A l’issue de ces voyages, les juges ainsi que le Parquet ont aussi mis la main sur des documents de la Direction de la documentation et de la sécurité (Dds), «compromettants» pour la défense. Aussi des sites supposés abritant des charniers ont été identifiés par la commission. Lors de la dernière commission rogatoire, la cellule de communication des Cae avait annoncé dans un communiqué, l’exploitation de ces dits charniers par des experts qui vont déposer après leurs conclusions sur la table des juges.
Tension vive entre la défense et les Cae
Ici à Dakar, la machine judiciaire s’est emballée à un certain moment. Créant une vive tension entre le Parquet, les juges et les avocats de la défense qui jusqu’à présent persistent à mépriser les Chambres, jugeant celles-ci incompétentes pour juger leur client. Mais cette attitude de la défense n’a pas eu trop d’impact sur la suite de la procédure. Hissein Habré continue d’être convoqué assez régulièrement au niveau des Cae à chaque fois qu’il est de besoin pour la suite de l’instruction. La tension avait été même au summum quand les deux domiciles de Habré ont reçu la visite sur délégation judiciaire de la chambre d’instruction, des éléments de la Division des investigations criminelles pour effectuer des perquisitions. Pendant des jours, la presse sénégalaise a eu droit dans ses colonnes à des comptes rendus de la réaction spectaculaire de Me Maître El Hadji Diouf, l’un des avocats les plus engagés dans cette lutte qui voulait empêcher cet acte. Il avait accusé la police de vol avant de les traiter de bandits.
Après cette épisode, il y a eu la constitution de partie civile de l’Etat tchadien qui a aussi soulevé beaucoup de critique de la part des organisations de défense des droits de l’Homme mais aussi des avocats des victimes qui voyaient dans cet acte du gouvernement du Tchad, une façon de garder un œil dans la procédure. Seulement, les Chambres ont tranché et ont jugé que cette constitution de partie civile était irrecevable. A la dernière nouvelle, l’Etat du Tchad avait introduit appel. Un des temps forts aussi qui a marqué les audiences, c’est l’affaire du turban de Habré qui avait suscité une polémique entre le Parquet et la défense.

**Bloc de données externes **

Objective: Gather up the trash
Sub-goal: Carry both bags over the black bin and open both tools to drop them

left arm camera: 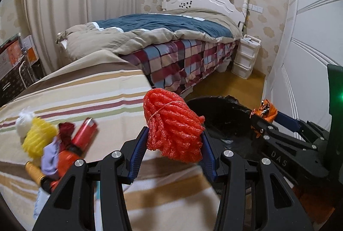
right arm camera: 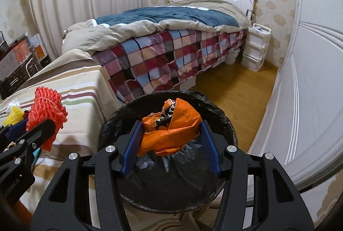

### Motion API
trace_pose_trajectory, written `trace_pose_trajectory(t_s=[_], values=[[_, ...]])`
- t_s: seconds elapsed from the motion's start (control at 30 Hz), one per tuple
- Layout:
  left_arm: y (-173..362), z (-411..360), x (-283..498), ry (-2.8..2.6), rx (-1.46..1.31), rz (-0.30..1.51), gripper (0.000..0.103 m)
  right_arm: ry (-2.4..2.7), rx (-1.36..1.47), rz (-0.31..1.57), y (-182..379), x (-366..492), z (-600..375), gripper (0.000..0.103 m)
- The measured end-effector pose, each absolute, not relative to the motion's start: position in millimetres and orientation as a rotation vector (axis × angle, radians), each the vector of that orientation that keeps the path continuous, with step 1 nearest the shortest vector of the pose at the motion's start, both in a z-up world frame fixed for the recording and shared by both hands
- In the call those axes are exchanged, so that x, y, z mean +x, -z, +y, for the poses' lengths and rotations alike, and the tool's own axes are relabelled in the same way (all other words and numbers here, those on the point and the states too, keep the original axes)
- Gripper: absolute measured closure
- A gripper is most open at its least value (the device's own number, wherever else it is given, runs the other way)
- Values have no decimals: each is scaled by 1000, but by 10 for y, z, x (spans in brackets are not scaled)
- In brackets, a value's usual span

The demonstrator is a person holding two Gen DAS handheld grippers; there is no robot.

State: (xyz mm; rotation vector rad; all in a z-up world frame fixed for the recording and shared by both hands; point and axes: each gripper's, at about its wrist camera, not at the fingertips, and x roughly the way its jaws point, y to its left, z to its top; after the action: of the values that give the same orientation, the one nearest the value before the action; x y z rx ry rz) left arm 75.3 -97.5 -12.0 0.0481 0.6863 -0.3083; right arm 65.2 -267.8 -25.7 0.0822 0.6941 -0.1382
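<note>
While the right gripper [right arm camera: 170, 141] clamps a light, crinkly orange wrapper [right arm camera: 169, 123] above the black-lined bin [right arm camera: 225, 123], the left gripper [left arm camera: 174, 152] squeezes a soft, springy red foam net [left arm camera: 171, 121] beside it, near the bin.

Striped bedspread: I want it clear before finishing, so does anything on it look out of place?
Yes. A jumbled pile lies on the striped bedspread: a red can tipped on its side and yellow foam netting.

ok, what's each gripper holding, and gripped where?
Left gripper: red foam net bundle, pinched across its lower sides. Right gripper: crumpled orange plastic wrapper, clamped at both sides over the black-lined trash bin.
</note>
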Motion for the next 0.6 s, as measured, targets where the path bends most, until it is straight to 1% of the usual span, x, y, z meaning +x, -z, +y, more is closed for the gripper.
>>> trace_pose_trajectory(t_s=[0.33,0.6], values=[[243,-1370,977,327,113,719,55,163,99,718,390,776,-2832,50],[319,-1432,1073,313,133,742,53,185,117,727,422,861,-2957,50]])
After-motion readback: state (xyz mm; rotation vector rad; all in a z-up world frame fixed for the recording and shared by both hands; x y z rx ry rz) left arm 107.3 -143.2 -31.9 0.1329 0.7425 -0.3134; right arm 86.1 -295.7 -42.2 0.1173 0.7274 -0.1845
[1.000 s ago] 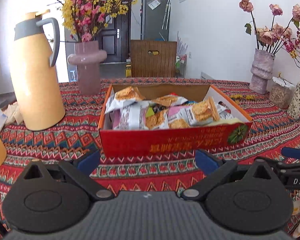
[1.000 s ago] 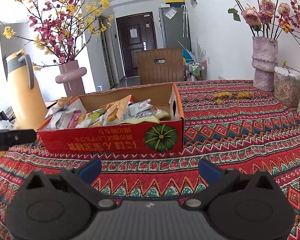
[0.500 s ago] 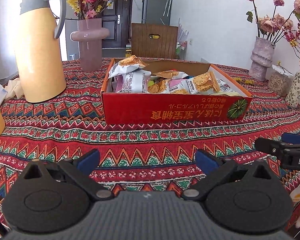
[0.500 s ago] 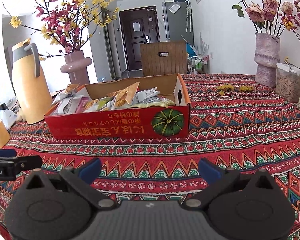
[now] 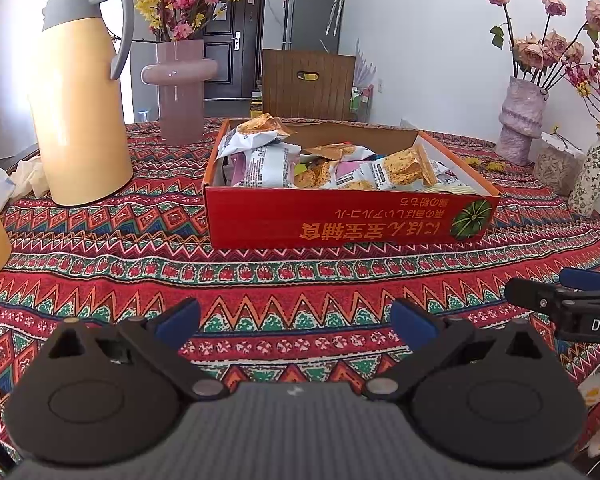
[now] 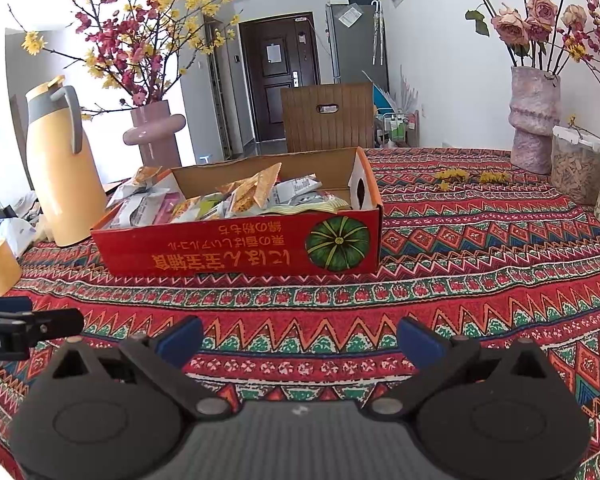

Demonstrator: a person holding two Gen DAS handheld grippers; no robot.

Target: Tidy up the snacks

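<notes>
We have drawn both grippers back from the box [image 5: 352, 216], which sits mid-table. Its snacks [image 5: 332, 164] lie heaped inside, so sorting seems nearly done. Left gripper [image 5: 296, 320] and right gripper [image 6: 298, 334] gape empty.

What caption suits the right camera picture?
Open right gripper faces a red snack box on a patterned tablecloth.

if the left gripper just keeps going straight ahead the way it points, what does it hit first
Most likely the red front wall of the snack box. The left gripper is open and empty, with only bare tablecloth between it and the box. If it is angled downward, it could touch the cloth first; depth is hard to judge.
</notes>
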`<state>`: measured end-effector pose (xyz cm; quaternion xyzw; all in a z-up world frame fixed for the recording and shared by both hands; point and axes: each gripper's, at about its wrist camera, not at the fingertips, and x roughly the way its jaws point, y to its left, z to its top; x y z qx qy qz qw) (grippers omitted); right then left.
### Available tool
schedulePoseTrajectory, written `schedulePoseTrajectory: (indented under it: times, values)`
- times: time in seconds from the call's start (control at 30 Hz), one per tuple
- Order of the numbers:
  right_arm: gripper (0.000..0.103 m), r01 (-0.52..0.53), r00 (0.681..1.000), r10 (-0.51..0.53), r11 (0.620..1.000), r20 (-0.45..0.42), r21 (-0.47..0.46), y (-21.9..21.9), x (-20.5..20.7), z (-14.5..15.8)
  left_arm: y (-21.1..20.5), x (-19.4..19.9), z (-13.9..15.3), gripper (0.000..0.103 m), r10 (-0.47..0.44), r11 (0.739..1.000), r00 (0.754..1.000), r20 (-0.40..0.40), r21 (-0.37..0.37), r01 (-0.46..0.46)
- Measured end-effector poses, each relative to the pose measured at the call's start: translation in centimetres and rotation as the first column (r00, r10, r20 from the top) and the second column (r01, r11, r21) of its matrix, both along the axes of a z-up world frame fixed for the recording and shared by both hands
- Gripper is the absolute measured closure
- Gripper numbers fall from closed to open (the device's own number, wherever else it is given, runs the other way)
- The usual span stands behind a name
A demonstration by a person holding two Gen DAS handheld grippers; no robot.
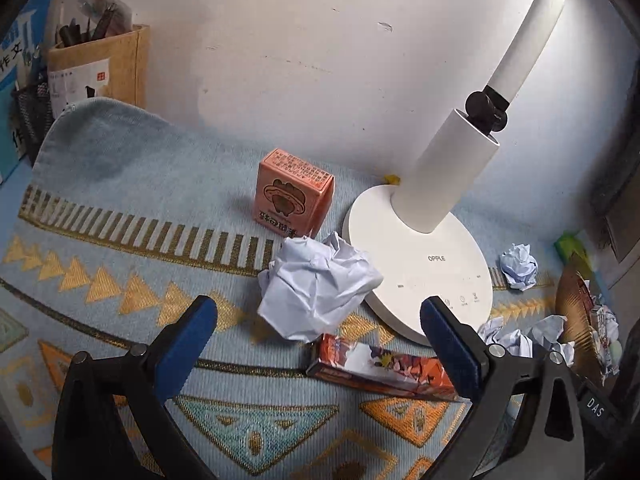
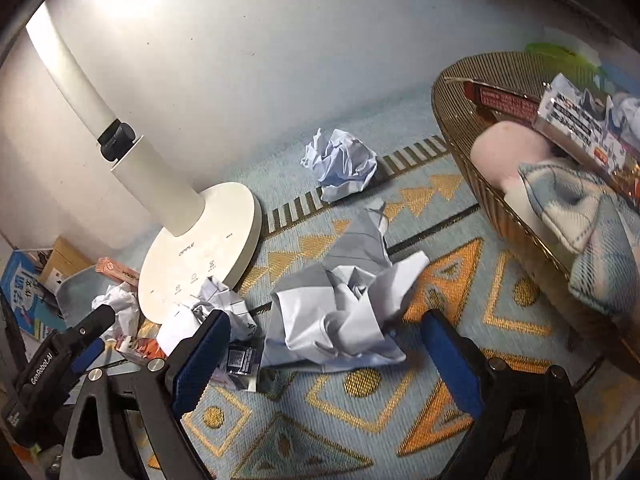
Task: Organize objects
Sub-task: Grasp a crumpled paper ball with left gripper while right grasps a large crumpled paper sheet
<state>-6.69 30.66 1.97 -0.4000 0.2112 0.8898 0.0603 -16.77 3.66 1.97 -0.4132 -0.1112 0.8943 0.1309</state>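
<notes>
In the left wrist view my left gripper [image 1: 318,312] is open over the patterned blue mat [image 1: 120,208]. A big crumpled white paper ball [image 1: 316,284] lies just beyond its blue pads, untouched. An orange printed packet [image 1: 380,368] lies flat under the right finger. A pink carton [image 1: 292,196] stands behind the ball. In the right wrist view my right gripper [image 2: 326,324] is open too, with a large loose crumpled sheet [image 2: 344,312] between and ahead of its fingertips. Another paper ball [image 2: 340,164] lies farther back. A golden wire basket [image 2: 460,128] at the right holds packets and a plaid cloth.
A white desk lamp stands on a round base [image 1: 420,264], close to the right of the paper ball, its arm leaning overhead. More crumpled paper [image 1: 518,266] lies beyond the base. A tan pen box [image 1: 100,64] and a black mesh holder [image 1: 30,108] stand at the far left by the wall.
</notes>
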Motion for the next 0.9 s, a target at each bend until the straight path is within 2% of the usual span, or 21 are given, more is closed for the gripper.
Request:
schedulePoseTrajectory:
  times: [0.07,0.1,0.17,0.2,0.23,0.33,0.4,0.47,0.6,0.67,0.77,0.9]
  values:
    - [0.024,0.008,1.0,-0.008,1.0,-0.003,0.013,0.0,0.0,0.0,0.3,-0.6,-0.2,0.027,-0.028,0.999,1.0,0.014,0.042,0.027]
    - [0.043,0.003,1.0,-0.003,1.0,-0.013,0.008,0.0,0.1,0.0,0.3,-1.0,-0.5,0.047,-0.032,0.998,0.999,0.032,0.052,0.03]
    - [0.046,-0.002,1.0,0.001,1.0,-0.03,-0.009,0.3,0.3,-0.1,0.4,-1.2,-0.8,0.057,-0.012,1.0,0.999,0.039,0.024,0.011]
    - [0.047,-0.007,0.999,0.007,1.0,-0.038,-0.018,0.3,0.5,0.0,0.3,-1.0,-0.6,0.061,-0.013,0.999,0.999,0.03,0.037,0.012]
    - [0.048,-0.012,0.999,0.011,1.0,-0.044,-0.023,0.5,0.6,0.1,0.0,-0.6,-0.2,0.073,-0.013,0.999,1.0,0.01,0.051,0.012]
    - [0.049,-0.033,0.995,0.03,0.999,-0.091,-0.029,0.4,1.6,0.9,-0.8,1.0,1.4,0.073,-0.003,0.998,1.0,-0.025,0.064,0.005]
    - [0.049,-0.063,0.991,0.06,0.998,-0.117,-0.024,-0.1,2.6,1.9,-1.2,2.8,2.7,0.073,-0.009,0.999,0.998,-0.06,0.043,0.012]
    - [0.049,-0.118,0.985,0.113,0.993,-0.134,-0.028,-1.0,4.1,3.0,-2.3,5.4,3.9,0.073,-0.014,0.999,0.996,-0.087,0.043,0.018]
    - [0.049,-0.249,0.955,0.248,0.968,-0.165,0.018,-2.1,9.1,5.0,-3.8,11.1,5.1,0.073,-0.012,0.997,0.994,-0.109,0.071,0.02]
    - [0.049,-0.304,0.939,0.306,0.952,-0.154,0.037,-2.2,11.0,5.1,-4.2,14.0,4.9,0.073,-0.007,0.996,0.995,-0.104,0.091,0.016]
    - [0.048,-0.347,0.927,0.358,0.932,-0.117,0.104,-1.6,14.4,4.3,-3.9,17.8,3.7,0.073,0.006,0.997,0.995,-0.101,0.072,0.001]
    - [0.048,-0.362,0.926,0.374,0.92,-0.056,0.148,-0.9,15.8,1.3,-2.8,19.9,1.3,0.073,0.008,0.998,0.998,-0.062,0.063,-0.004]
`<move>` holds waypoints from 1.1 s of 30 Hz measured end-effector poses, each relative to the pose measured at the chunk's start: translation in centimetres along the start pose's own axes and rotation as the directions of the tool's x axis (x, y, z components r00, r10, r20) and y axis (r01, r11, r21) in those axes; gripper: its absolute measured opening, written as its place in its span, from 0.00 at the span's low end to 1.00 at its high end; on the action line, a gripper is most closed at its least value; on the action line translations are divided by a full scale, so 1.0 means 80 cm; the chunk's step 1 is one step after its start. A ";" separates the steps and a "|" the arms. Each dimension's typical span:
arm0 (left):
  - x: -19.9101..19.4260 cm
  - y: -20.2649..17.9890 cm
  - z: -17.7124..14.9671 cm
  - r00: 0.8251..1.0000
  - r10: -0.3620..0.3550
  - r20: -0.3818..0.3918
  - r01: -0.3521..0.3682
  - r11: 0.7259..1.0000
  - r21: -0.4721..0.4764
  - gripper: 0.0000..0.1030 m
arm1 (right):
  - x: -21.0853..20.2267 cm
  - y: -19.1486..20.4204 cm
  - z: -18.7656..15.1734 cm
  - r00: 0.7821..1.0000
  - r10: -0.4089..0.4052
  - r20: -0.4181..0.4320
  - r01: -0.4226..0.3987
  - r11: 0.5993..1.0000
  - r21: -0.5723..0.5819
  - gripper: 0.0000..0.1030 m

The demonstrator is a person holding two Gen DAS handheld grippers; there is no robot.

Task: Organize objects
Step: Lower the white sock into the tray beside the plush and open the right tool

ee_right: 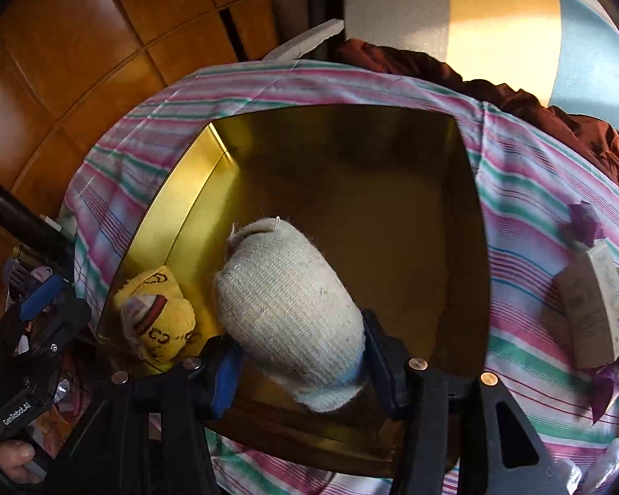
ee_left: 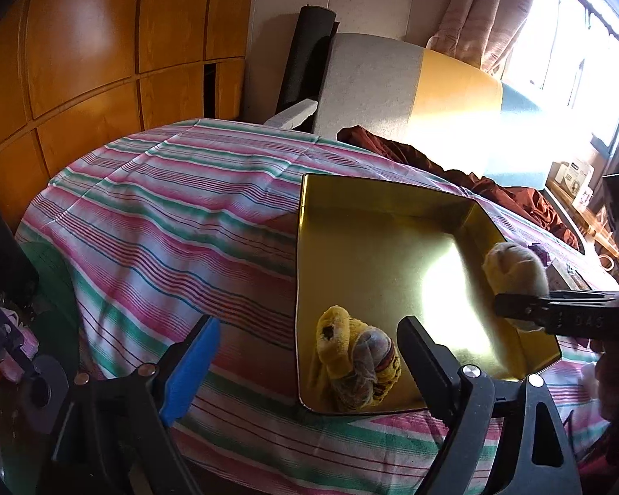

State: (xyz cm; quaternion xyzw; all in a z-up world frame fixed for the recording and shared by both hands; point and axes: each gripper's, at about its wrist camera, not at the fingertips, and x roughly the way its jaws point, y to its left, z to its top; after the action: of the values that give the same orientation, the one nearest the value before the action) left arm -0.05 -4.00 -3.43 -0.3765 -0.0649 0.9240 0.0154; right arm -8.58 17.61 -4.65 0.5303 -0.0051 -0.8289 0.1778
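The right gripper point(ee_right: 297, 354) is clamping its jaws on the white sock roll point(ee_right: 289, 309), hanging over the gold tin point(ee_right: 177, 189), long axis pointing away. The left gripper point(ee_left: 305, 350), jaws wide and empty, is standing over the yellow sock bundle point(ee_left: 355, 367) in the tin's near-left corner.

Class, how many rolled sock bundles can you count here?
2: a yellow sock bundle lying in the gold tin, and a cream sock bundle held above it by the right gripper.
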 end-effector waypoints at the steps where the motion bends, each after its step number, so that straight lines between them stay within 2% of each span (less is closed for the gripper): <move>1: 0.001 0.003 -0.001 1.000 0.003 -0.002 -0.003 1.000 -0.007 0.85 | 0.008 0.006 0.000 1.000 0.000 -0.013 0.000 1.000 -0.008 0.52; 9: 0.006 0.030 -0.003 0.999 0.037 -0.005 -0.037 0.997 -0.071 0.89 | 0.036 0.037 -0.014 0.996 0.049 -0.078 -0.052 0.998 -0.034 0.54; 14: 0.004 0.030 -0.002 0.999 0.042 0.002 -0.042 0.996 -0.076 0.90 | 0.032 0.050 -0.019 0.984 0.161 -0.075 -0.165 0.985 -0.057 0.56; 17: 0.000 0.027 0.000 0.999 0.045 0.010 -0.045 0.997 -0.068 0.92 | 0.022 0.052 -0.022 0.980 0.193 -0.057 -0.196 0.978 -0.073 0.56; 18: -0.002 0.025 0.000 0.999 0.048 0.013 -0.047 0.997 -0.065 0.92 | 0.018 0.052 -0.025 0.981 0.189 -0.046 -0.192 0.978 -0.076 0.57; 23: -0.007 0.014 0.002 0.997 0.077 0.011 -0.076 0.997 -0.027 0.94 | -0.007 0.047 -0.028 0.993 0.111 0.043 -0.107 0.990 -0.088 0.83; 27: -0.010 0.006 0.005 0.997 0.074 0.012 -0.074 0.997 -0.007 0.94 | -0.037 0.032 -0.038 0.991 0.051 0.124 -0.041 0.996 -0.081 0.88; 33: -0.016 -0.008 0.009 0.997 0.071 0.029 -0.072 0.997 0.018 0.96 | -0.075 -0.010 -0.045 0.981 -0.018 0.195 0.021 1.000 -0.013 0.88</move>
State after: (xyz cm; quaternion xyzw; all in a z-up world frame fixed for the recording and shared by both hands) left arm 0.36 -3.52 -1.96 -0.3652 -0.0427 0.9298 -0.0149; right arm -3.41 20.77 -1.09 0.4452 -0.0110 -0.8787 0.1722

Des doutes sur la bonne foi du gouvernement tchadien
Toutefois, il faut aussi reconnaître que si des actes importants ont été posés tout le long de la procédure, il reste beaucoup de choses à faire. Notamment le transfèrement des co-accusés de Habré à Dakar pour leur comparution. Le procureur avait expliqué le retard par des erreurs d’appréciation entre l’axe Dakar-Ndjamena et avait même avancé la date d’avril 2014. Mais, jusque-là Dakar n’a pas mis la main sur ces personnes. Des observateurs ont même soutenu que le régime de Déby ne jouait pas franc jeu dans cette affaire. Des accusations que le ministre de la Justice, venu récemment à Dakar, a balayées d’un revers de main disant que son pays ne va pas bloquer le procès de Habré. Alors pourquoi les juges peinent à mettre la main sur les co-accusés de Habré ?, s’interroge-t-on. Pourquoi les documents également trouvés, les documents de la Dds ne sont toujours pas transférés à Dakar comme convenu dans l’accord de coopération judiciaire entre les deux pays ? Des questions restent entières qui font douter de la bonne foi du Tchad à collaborer dans cette affaire. Sans compter les libertés provisoires accordées aux supposés bourreaux qui ont été arrêtés au Tchad dans le cadre de la procédure interne.